Rural locality in Odesa Oblast, Ukraine

Prymorske or Primorskoye (Приморське; Приморское; Jibrieni) is a small seaside village in Izmail Raion, Odesa Oblast, Ukraine. It belongs to Vylkove urban hromada, one of the hromadas of Ukraine.

==Geography==
Prymorske is a village located in south-western Ukraine. The distance from the city of Kiliia, is 12 km. The distance from the oblast center, the city of Odesa is about 208 km by road, and the distance from the capital, Kyiv is roughly 657 km.

Prymorske is located both in the Danube Delta and on the Black Sea. It is situated in the historic Bessarabian district of Budjak.

The area has a smooth topography. Prymorske has several large accumulation reservoirs, and Danube and Black Sea basins within a 30 km radius. The territory encompasses 6.37 km² (together with agricultural land - 98.68 km ²)

==Demographics==
According to the 2001 census, of the 1612 residents in Prymorske, the ethnic make up is as followers: 59 are Ukrainian, 986 are Russian, 14 are Moldavian, 9 are Bulgarian and 4 are Georgian. 74 of them are considered low-income individuals.

==History==

===Early history===

The village was founded in the beginning of the 18th century, by the Lipovans (Russian Old Believers) who fled persecution in the Russian Empire. During this time, the Budjak was under control of the Turks. The Turks traditionally accepted refugees in their lands, and patronized the population of these lands. The area was originally called Zhebriyany. After the annexation of Bessarabia and Budjak to the Russian Empire, Zhebriyany became a border village, and after the dissolution of the Zaporizhian Sich, many Cossacks moved to the Danube Delta, creating Danube Sich, and from there they absorbed the village. In 1905 the village's first Lipovan church was founded, becoming a local attraction.

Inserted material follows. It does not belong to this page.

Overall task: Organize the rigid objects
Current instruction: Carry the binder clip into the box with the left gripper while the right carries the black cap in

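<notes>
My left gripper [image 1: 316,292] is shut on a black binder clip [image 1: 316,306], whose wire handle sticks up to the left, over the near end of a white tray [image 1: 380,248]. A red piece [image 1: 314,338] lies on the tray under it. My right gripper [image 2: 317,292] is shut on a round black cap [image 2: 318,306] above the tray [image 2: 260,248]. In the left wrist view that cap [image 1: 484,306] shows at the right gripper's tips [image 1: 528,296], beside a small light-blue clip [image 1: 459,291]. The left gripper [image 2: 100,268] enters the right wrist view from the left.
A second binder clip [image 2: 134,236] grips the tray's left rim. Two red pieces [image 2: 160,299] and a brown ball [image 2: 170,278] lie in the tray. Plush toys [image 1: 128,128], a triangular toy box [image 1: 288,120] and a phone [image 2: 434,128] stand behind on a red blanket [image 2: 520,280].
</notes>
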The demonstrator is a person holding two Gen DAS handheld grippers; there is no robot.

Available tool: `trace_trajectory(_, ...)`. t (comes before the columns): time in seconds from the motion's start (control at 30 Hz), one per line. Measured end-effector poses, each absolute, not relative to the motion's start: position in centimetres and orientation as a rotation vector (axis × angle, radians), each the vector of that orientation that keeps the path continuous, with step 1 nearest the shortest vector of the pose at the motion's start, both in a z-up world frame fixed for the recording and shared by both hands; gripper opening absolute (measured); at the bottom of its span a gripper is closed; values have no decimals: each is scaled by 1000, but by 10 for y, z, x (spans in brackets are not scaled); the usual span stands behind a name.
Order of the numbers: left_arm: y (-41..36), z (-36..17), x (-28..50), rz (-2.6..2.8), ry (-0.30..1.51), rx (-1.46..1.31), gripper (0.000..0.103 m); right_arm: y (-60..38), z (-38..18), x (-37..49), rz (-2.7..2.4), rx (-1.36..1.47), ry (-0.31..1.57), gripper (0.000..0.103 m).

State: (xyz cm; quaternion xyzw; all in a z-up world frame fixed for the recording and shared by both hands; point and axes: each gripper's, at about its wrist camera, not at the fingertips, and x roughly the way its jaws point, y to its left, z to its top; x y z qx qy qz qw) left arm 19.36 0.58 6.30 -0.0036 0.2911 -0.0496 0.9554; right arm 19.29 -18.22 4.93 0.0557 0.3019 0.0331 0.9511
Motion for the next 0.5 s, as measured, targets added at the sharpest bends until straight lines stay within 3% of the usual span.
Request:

During the Russian Civil War, Southern Bessarabia, together with the rest of the province and with it the village, united with Romania. In 1940, following an ultimatum from the Soviet Union, the territory was occupied by the Red Army and became a part of the Ukrainian SSR.

===World War II===

During World War II, Soviet troops lost control of the village, and fell back to Odesa. The village was once again occupied by Romania.

In March and August 1944 during the Uman-Botoşani and Jassy-Kishinev Offensives, the soldiers of the 2nd and 3rd Ukrainian Front landed marines 2 km from the village. The Romanian troops eventually retreated, and the Soviet troops retook control of the village.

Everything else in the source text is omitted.